My first interactions with brokers and vendors started when I was a store-level associate at Publix. We saw various vendors who came in to check their products and ask us for customer feedback.

I recall Bay Food Brokerage very well because I had the same retail rep the entire time I was in retail (12 years). Her name was Brenda. She had my territory, and I saw her at each store I was transferred to over the years. She was a familiar face, and I loved getting to know her and trusted that she was there to help us.

Q: Was it unusual for you see the same retail rep with a particular brokerage firm over such a long time-period? 

It was unusual. A lot of other brokers had a lot of turnover with the people calling on us, and Bay Food didn’t. That consistency and institutional knowledge was helpful.

Q: When you were a meat buyer for Publix, in what ways did you find brokerages helpful?
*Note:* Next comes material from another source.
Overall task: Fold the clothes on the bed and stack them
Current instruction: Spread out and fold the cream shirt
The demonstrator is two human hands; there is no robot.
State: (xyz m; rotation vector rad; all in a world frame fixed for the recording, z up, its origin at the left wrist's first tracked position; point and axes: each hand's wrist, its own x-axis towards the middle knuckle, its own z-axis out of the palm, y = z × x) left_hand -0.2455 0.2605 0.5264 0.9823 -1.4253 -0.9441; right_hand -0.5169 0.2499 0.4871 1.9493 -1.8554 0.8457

What about unhelpful, a hindrance or ineffective?

As a buyer, I found brokers were helpful to provide market research during reviews, entering the cost deals and ad plans, helping to manage truckload builds (sometimes with fresh meat), and interacting with suppliers on Publix’s behalf.

Brokers become a hinderance when they get sloppy. Errors in entering information, lack of follow-through or follow-up when there is a question, and not maintaining the item costs accurately cause extra work on a buyer to correct these things.

An ineffective broker is evident when a buyer can’t get a question answered and has to contact the supplier directly for an improved response.

Q: Now you’re at Bay Food and seeing things from this side of the business. What are some of the biggest surprises or learning lessons you’ve had? 

The biggest surprise I’ve had so far is seeing how much the brokerage buffers the retailer’s category team. This includes everything from answering supplier questions to managing day-to-day activity follow-up.

Another surprise has been how manufacturers react to the information that is shared or made available to them. We often hear manufacturers ask, “Why would the retailer do this or that?” I feel for the companies, because it’s hard to only get some of the information and then try to fill in the blanks or the details.

Q: In what ways do you think your having been a category manager at Publix will serve Bay Food’s clients well?

As a category manager at Publix, I did a lot of work in project management, item development, space merchandising and market trend research. I think all of these skills transition well to my new role at Bay Food Brokerage.

Also, having an understanding of how a big retailer needs great partners for continued success and growth is important. I aim to help the companies we represent be of better service to our retail partners through knowing how to present relevant and correct information.

Q: Can you tell us more about your plans as they relate to private label development?

Yes. I think there’s a lot of opportunity for manufacturers when it comes to private label.

One of the big misconceptions suppliers have is that retailers don’t want their suggestions. And that’s simply not true. Sometimes, the retailer doesn’t know what they want until you present it to them.

Being able to do this at Bay Food is exciting. I’m really looking forward to working with our manufacturer clients to develop new and innovative private label items.

Q: What are you most excited about as you begin this journey as a meat broker, after so many years on the other side?

I represented one great company, to the best of my ability, for the last 24 years. I am most excited to represent many great companies moving forward.

I’m thrilled for the relationships that come with my new role. Getting to know the companies Bay Food Brokerage represents has been a tremendous pleasure so far.